═══ SOURCE MATERIAL ═══
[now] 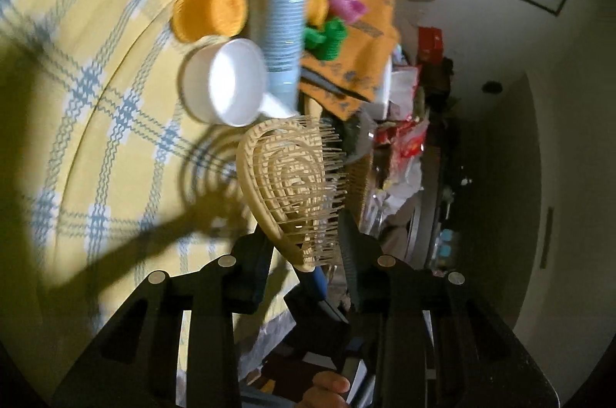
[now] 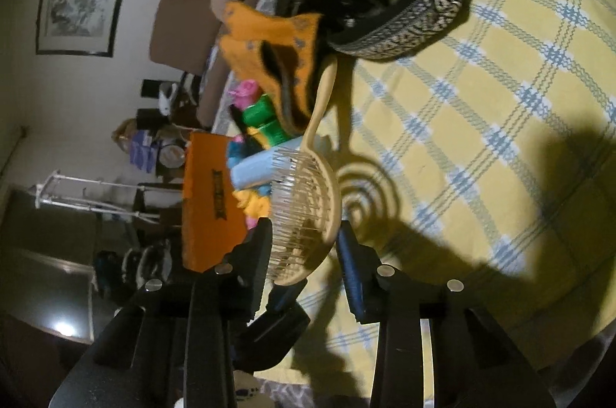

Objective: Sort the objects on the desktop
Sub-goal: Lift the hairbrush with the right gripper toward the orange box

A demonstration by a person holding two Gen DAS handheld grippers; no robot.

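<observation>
Hairbrush (image 1: 292,192), beige, bristles sideways, raised above the yellow plaid table (image 1: 96,92). Left hand-held gripper (image 1: 304,254) clamps one end of its head; right hand-held gripper (image 2: 304,246) clamps its head, handle pointing away. Beyond: white cup (image 1: 227,82), grey cup stack (image 1: 279,11), coloured curlers (image 1: 210,9).
</observation>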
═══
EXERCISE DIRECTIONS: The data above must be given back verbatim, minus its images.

RESPONSE TO THIS EXERCISE:
[now] 
[now] 

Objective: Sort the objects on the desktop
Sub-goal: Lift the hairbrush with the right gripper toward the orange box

A demonstration by a person holding two Gen DAS handheld grippers; no robot.

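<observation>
Hairbrush (image 1: 292,192), beige, bristles sideways, raised above the yellow plaid table (image 1: 96,92). Left hand-held gripper (image 1: 304,254) clamps one end of its head; right hand-held gripper (image 2: 304,246) clamps its head, handle pointing away. Beyond: white cup (image 1: 227,82), grey cup stack (image 1: 279,11), coloured curlers (image 1: 210,9).
</observation>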

This is the complete answer.